As shown in fig. 2, the upright posts 3 are spaced in a second direction (up-down direction shown in fig. 2) and are rigidly connected with the hidden cap beam 2, that is, two upright posts 3 are respectively fixedly connected with the hidden cap beam 2, no support is arranged between the upright posts 3 and the hidden cap beam 2, so that the upright posts 3 are fixed piers, extend along a third direction (vertical direction of the paper surface shown in fig. 2), are vertical to the first direction and the second direction, and can be regarded as vertical directions in a use state. Compared with the mode of connecting the upright post and the hidden cap beam by adopting the support in the related art, the method has the advantages that the transverse deformation zero Z of the hidden cap beam 2 is approximately positioned at the center of the hidden cap beam 2 through experiments, so that the upright post and the main beam are stressed together, the bending moment of the main beam is reduced, and the transverse displacement of the hidden cap beam is controlled. The transverse deformation means that the main beam is deformed in the second direction (transverse direction) when the main beam is contracted and deformed under the influence of temperature, and the transverse deformation zero point Z means a position where the deformation amount of the main beam in the second direction is substantially zero.

As shown in fig. 2, the position of the transverse deformation zero point Z of the hidden cap beam 2 is also related to other factors, for example, by adjusting the length of the hidden cap beam 2 in the second direction (up-down direction shown in fig. 2) to change the position of the transverse deformation zero point Z of the main beam, it can be understood that adjusting the distances between the two upright posts to the middle points of the main beam in the second direction respectively. Of course, the transverse deformation zero Z of the main beam is also related to factors such as the rigidity of the two struts.

As shown in fig. 1, a plurality of movable piers 4 are provided on both sides of the upright in the first direction, and the movable piers are connected with the girder through movable supports. The girder 1 in the embodiment of the present invention is a continuous girder, that is, the girder 1 is provided with three or more piers in the first direction (the left-right direction shown in fig. 1). Pier is a substructure that supports bridge structures and transfers constant and vehicular loads to the foundation.
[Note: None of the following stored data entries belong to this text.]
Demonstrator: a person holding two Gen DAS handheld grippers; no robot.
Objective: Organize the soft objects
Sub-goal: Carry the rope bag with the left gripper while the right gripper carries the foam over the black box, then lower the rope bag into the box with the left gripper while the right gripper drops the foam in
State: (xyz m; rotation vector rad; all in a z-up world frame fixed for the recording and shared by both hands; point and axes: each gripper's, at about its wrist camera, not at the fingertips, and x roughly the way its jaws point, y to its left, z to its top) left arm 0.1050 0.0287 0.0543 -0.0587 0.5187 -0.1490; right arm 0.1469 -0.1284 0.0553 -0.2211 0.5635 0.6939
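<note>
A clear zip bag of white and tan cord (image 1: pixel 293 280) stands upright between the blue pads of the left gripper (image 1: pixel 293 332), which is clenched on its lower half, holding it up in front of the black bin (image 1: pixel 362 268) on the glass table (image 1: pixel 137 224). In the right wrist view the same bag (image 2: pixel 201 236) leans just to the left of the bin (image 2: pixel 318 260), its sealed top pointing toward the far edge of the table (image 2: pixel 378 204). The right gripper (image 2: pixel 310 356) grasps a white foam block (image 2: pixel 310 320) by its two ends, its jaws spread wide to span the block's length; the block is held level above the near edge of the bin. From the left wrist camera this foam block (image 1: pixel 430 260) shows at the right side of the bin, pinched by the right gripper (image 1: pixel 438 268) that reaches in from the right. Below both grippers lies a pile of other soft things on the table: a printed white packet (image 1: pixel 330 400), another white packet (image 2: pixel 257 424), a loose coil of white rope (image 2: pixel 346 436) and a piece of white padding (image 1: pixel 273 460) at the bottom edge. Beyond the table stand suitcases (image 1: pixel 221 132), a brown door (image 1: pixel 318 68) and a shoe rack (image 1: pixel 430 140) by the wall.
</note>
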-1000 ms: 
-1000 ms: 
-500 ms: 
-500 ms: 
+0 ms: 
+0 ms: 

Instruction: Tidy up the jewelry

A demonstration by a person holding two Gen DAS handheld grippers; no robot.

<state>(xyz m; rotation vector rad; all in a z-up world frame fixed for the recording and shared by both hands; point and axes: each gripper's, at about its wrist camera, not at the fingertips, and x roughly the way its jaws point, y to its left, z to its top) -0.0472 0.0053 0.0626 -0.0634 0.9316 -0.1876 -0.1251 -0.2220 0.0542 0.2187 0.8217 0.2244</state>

The bridge pier of the middle part of the continuous beam is a middle pier (namely, the upright post 3 in the embodiment of the invention), the upright post 3 in the embodiment of the invention is a fixed pier, the bridge pier close to the middle pier in the continuous beam is a secondary middle pier 41, the bridge pier far away from the middle pier relative to the secondary middle pier 41 in the continuous beam is an edge pier 42, and the secondary middle pier and the edge pier in the embodiment of the invention are movable pier posts 4.

The embodiment of the invention provides a bridge structure, which comprises a main beam, an invisible bent cap, upright posts and movable pier columns, wherein the main beam is arranged in an extending mode along a first direction, the invisible bent cap is fixedly connected with the main beam, the invisible bent cap extends along a second direction to form a cross-shaped structure with the main beam, the first direction is perpendicular to the second direction, the upright posts are in rigid connection, and the movable pier columns are arranged on two sides of the upright posts in the first direction. According to the embodiment of the invention, the mode of rigidly connecting the pair of upright posts and the invisible bent cap is adopted, so that a large support is omitted, and the production cost is reduced; and the upright post and the main beam are stressed together in a consolidation mode, and the bending moment of the main beam is smaller than that of a continuous beam and a simply supported beam with the same span, so that the rigidity of the whole structure of the bridge structure is higher, and the longitudinal and transverse thrust rigidity of the bridge span structure is improved.

In some embodiments, as shown in fig. 1, the movable pier 4 includes a pair of sub-middle piers 41 and a pair of side piers 42, symmetrically disposed with respect to the column 3 in a first direction (left-right direction, longitudinal direction as shown in fig. 1), and a distance L1 from each sub-middle pier 41 to the column 3 in the first direction; the side piers 42 are symmetrically arranged with respect to the upright 3 in the first direction, and the distance from each side pier 42 to the upright 3 in the first direction is L2, wherein L2 is greater than L1. That is, the side pier 42 is disposed on the side of the sub-center pier 41 relatively far from the column 3 in the first direction.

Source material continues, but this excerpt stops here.